Уже в который раз мы можем проследить здесь этот странный цикл, через который проносились эмоции, вызываемые Троцким в его интеллектуальных последователях. Большинство из них обращались к нему с возвышенным почтением, и в большинстве он вызывал «комплекс Корделии», о котором говорил Бретон. Но постепенно они обнаруживали, что его образ жизни и мышления требует невыносимого духовного напряжения; они замечали, что он действительно находится «вне пределов досягаемости». Их король Лир, как выяснялось, все еще оставался самым твердым из революционеров. Он не стремился собрать вокруг себя свиту лирических обожателей — он старался сплотить бойцов на самое невозможное дело. Он хотел настроить своих сторонников, как был настроен и сам, против всякой власти в мире: против фашизма, буржуазной демократии и сталинизма; против любой разновидности империализма, социал-патриотизма, реформизма и прагматизма. Он требовал от своих приверженцев «безусловно защищать Советский Союз», невзирая на Сталина, и атаковать сталинизм со страстностью, соразмерной его собственной. Сам никогда не уступавший в принципах ни пяди, он не терпел уступчивости в других. Он требовал от своих сторонников неколебимой убежденности, абсолютного безразличия к общественному мнению, неослабевающей готовности к самопожертвованию, жгучей веры в пролетарскую революцию, чье дыхание он постоянно ощущал (но они — нет). Одним словом, он ожидал, что они окажутся сделаны из того же материала, что и он сам.

Они сопротивлялись, а их возвышенное почтение к нему уступало место поначалу тревоге и сомнениям или усталости, которые все еще были смешаны с благоговением, а потом — оппозиционности и в конечном итоге — завуалированной либо открытой враждебности. Один за другим интеллектуальные троцкисты начинали отрекаться, поначалу робко, а потом возмущенно от своего былого энтузиазма и акцентировать внимание на ошибках Троцкого. Поскольку ничто так не подрывает веру, как неудача, они преувеличивали его ошибки и фиаско как реальные, так и вымышленные, за которые только могли ухватиться, пока не начинали обвинять его в фанатизме и в том, что он — находящийся во власти догм фантазер, или пока не решали, что между ним и Сталиным нет большой разницы.

За устойчивой системой этих разочарований и разорванных дружеских связей было растущее недовольство радикальной интеллигенции Запада марксизмом и русской революцией во всех ее аспектах. Это был один из тех периодически повторяющихся процессов политической конверсии, в соответствии с которой радикалы и революционеры одной эпохи превращаются в центристов или консерваторов либо реакционеров эпохи следующей — среди литературных троцкистов 30-х нашлось очень немного тех, кто в конце 40-х и в 50-х годах не оказались вдруг во главе пропагандистских крестоносцев-антикоммунистов. Конечно, многие бывшие сталинисты, никогда до этого не подпадавшие под какое-либо троцкистское влияние, также окажутся замешаны в этих антикоммунистических крестовых походах, но чаще в роли вульгарных информаторов, чем идеологических вдохновителей.

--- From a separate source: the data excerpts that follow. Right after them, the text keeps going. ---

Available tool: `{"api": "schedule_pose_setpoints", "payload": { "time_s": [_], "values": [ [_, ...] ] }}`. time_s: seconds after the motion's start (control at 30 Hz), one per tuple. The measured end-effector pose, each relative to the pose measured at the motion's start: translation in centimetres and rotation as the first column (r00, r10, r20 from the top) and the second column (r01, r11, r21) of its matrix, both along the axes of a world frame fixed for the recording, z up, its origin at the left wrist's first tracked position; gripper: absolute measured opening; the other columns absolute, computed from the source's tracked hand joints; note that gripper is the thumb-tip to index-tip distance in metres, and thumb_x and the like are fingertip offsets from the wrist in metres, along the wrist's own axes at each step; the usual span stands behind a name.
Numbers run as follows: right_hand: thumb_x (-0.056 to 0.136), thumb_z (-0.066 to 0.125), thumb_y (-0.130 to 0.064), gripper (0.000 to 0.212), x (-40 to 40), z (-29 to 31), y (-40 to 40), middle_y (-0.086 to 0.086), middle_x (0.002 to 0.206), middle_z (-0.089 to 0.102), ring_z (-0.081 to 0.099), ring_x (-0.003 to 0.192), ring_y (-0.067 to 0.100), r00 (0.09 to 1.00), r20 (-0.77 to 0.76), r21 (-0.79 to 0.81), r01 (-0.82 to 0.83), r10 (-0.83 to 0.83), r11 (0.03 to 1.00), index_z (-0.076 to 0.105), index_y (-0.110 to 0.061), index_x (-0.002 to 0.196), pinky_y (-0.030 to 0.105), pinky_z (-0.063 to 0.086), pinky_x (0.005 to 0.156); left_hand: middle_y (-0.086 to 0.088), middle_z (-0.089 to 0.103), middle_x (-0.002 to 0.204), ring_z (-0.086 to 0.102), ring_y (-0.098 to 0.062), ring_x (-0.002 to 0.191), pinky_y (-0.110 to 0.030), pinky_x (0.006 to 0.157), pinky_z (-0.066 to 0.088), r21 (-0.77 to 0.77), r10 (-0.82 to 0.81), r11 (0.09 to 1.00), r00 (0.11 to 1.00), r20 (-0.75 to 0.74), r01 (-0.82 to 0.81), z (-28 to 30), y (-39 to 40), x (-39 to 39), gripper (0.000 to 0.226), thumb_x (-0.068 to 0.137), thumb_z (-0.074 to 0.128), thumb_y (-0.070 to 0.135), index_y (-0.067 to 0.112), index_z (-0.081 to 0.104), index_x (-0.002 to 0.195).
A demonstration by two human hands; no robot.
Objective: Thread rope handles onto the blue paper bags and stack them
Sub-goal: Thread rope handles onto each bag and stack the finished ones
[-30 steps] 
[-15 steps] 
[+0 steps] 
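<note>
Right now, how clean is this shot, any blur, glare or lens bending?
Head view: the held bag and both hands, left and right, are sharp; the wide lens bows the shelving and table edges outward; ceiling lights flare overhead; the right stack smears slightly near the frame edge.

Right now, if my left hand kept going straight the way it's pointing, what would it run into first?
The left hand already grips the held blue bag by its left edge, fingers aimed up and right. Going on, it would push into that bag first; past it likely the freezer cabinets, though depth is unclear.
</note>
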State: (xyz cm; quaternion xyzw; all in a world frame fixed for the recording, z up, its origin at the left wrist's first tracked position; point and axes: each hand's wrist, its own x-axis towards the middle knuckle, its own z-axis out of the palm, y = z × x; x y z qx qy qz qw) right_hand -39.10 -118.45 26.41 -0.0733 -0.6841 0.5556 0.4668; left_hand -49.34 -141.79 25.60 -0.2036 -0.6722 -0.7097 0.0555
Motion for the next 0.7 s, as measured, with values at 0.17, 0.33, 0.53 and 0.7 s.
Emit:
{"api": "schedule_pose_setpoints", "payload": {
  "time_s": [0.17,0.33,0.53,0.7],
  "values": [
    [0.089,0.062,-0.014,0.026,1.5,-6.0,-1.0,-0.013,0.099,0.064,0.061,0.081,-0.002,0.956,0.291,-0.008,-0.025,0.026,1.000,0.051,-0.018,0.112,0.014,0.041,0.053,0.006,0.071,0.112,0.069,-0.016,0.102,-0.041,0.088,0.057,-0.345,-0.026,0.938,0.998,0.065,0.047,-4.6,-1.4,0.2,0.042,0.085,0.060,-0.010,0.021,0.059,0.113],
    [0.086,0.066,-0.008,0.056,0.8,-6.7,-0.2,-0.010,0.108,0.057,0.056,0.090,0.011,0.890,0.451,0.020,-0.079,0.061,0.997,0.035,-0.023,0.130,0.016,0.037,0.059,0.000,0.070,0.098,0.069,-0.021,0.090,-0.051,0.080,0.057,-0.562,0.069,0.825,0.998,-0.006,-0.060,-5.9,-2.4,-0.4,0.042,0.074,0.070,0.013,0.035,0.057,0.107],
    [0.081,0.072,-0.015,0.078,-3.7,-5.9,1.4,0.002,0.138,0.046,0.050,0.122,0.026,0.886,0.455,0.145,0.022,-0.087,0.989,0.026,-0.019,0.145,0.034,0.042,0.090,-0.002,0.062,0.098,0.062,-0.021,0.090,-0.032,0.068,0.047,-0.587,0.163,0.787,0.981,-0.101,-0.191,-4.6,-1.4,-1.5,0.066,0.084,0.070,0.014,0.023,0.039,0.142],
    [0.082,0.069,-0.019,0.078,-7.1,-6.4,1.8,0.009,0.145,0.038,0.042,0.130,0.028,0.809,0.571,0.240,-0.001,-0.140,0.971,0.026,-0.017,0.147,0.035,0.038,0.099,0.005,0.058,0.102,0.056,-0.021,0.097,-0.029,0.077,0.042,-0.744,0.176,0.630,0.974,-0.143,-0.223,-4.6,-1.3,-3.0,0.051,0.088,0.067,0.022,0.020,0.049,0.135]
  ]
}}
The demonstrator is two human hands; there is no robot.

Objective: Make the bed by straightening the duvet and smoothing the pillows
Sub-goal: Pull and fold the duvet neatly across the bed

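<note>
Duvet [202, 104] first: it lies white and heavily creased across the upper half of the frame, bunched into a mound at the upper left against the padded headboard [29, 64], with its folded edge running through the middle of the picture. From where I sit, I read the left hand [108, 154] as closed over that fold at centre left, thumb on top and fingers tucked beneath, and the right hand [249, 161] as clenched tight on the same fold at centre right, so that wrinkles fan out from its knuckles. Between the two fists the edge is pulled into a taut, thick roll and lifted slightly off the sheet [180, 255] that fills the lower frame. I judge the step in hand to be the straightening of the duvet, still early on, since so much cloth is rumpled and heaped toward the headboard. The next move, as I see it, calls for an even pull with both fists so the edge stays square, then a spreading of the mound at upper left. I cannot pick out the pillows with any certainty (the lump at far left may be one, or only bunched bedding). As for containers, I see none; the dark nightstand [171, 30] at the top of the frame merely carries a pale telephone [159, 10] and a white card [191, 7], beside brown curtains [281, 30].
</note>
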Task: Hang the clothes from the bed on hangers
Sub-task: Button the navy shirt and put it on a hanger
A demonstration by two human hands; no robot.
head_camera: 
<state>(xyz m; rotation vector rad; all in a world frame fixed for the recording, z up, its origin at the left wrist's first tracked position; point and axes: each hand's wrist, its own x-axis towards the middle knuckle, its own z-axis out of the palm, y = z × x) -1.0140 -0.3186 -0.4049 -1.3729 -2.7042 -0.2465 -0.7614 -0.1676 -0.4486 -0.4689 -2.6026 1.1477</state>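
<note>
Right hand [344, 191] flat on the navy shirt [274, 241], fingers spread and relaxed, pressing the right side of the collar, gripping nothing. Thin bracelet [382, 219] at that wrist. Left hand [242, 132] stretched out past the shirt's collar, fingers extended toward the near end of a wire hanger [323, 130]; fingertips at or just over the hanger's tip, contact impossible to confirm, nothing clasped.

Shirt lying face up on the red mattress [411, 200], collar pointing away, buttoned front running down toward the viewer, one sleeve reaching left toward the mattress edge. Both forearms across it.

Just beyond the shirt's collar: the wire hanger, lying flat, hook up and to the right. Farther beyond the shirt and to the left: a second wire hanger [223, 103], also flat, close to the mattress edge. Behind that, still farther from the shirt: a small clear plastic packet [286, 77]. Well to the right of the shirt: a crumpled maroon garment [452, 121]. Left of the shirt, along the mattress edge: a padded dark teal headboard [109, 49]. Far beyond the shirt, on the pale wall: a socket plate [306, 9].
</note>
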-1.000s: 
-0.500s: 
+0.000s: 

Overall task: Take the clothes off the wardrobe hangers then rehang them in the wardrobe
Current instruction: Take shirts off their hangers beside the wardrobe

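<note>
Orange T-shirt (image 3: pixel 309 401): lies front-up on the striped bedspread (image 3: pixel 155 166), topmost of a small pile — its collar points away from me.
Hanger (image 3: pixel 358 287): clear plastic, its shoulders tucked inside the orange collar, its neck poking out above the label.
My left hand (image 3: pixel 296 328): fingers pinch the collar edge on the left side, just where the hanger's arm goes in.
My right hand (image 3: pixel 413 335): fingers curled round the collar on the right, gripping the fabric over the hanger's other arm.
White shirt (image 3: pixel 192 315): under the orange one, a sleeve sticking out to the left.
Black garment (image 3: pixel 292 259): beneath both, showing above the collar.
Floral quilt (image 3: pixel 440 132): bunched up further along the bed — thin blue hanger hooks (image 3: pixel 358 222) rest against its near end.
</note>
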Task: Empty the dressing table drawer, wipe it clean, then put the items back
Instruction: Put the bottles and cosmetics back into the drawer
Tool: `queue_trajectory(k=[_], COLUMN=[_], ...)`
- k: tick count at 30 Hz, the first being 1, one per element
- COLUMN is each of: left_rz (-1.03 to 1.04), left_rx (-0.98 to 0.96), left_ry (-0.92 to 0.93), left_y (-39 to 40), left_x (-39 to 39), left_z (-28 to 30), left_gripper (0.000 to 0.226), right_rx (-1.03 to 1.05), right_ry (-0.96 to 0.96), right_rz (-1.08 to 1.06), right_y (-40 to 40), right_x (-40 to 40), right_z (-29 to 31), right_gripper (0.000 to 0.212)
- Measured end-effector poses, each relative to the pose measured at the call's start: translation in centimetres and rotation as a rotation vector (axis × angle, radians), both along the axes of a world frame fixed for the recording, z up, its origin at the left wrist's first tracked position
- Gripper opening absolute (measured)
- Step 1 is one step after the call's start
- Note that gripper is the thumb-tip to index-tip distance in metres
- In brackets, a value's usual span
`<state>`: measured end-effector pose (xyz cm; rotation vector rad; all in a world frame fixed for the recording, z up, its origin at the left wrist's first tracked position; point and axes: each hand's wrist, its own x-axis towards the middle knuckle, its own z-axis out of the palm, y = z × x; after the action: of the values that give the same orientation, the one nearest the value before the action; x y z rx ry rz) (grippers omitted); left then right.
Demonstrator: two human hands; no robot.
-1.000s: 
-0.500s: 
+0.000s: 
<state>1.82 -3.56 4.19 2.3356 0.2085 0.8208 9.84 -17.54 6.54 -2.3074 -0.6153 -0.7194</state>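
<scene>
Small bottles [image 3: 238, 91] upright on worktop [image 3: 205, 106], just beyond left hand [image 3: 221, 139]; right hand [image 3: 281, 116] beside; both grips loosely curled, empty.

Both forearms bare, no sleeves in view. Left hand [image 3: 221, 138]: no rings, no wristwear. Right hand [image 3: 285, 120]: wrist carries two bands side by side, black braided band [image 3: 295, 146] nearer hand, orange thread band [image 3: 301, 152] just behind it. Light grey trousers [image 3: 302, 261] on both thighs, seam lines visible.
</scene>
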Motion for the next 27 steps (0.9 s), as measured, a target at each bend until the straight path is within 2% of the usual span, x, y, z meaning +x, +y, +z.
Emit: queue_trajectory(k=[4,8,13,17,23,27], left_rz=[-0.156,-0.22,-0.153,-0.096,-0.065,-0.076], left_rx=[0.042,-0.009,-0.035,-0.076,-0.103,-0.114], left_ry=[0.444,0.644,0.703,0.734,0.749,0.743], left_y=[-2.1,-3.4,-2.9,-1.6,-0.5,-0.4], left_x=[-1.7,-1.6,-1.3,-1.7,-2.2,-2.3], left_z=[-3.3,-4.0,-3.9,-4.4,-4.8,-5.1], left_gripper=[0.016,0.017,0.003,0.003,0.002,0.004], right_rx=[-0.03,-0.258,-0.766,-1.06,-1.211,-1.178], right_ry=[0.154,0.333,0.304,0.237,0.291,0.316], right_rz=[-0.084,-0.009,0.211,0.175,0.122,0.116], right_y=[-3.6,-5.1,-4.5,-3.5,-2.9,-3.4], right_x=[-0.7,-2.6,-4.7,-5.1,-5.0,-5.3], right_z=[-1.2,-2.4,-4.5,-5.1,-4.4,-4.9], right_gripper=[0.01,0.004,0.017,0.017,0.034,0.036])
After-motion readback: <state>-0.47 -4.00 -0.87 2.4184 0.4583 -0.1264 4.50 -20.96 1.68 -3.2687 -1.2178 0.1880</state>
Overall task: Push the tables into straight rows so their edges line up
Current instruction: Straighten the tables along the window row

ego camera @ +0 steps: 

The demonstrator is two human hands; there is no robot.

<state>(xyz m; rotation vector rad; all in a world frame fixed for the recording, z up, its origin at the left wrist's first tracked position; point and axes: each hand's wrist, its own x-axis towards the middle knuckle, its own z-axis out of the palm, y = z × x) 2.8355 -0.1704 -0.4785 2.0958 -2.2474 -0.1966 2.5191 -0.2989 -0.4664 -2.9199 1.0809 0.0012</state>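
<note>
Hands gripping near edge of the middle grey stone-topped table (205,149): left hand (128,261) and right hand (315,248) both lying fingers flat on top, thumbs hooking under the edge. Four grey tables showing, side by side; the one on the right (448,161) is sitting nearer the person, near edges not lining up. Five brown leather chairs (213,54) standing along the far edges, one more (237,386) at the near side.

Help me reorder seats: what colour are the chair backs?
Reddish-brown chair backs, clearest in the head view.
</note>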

Начало этого превращения спрятано в путанице нескольких мелких противоречий. Зимой 1937/38 года Истмен, Серж, Суварин, Килига и другие подняли вопрос об ответственности Троцкого за подавление Кронштадтского восстания в 1921 году. Контекст, в котором они подняли этот вопрос, заключался в попытке выяснить, откуда и когда точно произрос этот фатальный порок в большевизме, из которого взял свое начало сталинизм. И они отвечали, что изъян этот проявился в Кронштадте, в подавлении восстания 1921 года. Именно здесь произошел решающий поворот, первородный грех, так сказать, который привел к падению большевизма! Но разве не Троцкий отвечал за подавление Кронштадтского восстания? Разве в этом событии он не предстал как настоящий предтеча сталинского террора? Критикам тем более легко было его осудить, что у них было чрезмерно идеализированное представление о Кронштадтском мятеже, и они прославляли его как первый истинно пролетарский протест против «предательства революции». Троцкий отвечал, что их видение Кронштадта нереально и что, если бы большевики не подавили этот мятеж, они бы открыли шлюзы для контрреволюции. Он брал на себя полную политическую ответственность за решение Политбюро по этому вопросу, решение, которое он поддержал, и лишь отрицал утверждение, что сам лично командовал штурмом Кронштадта.[125]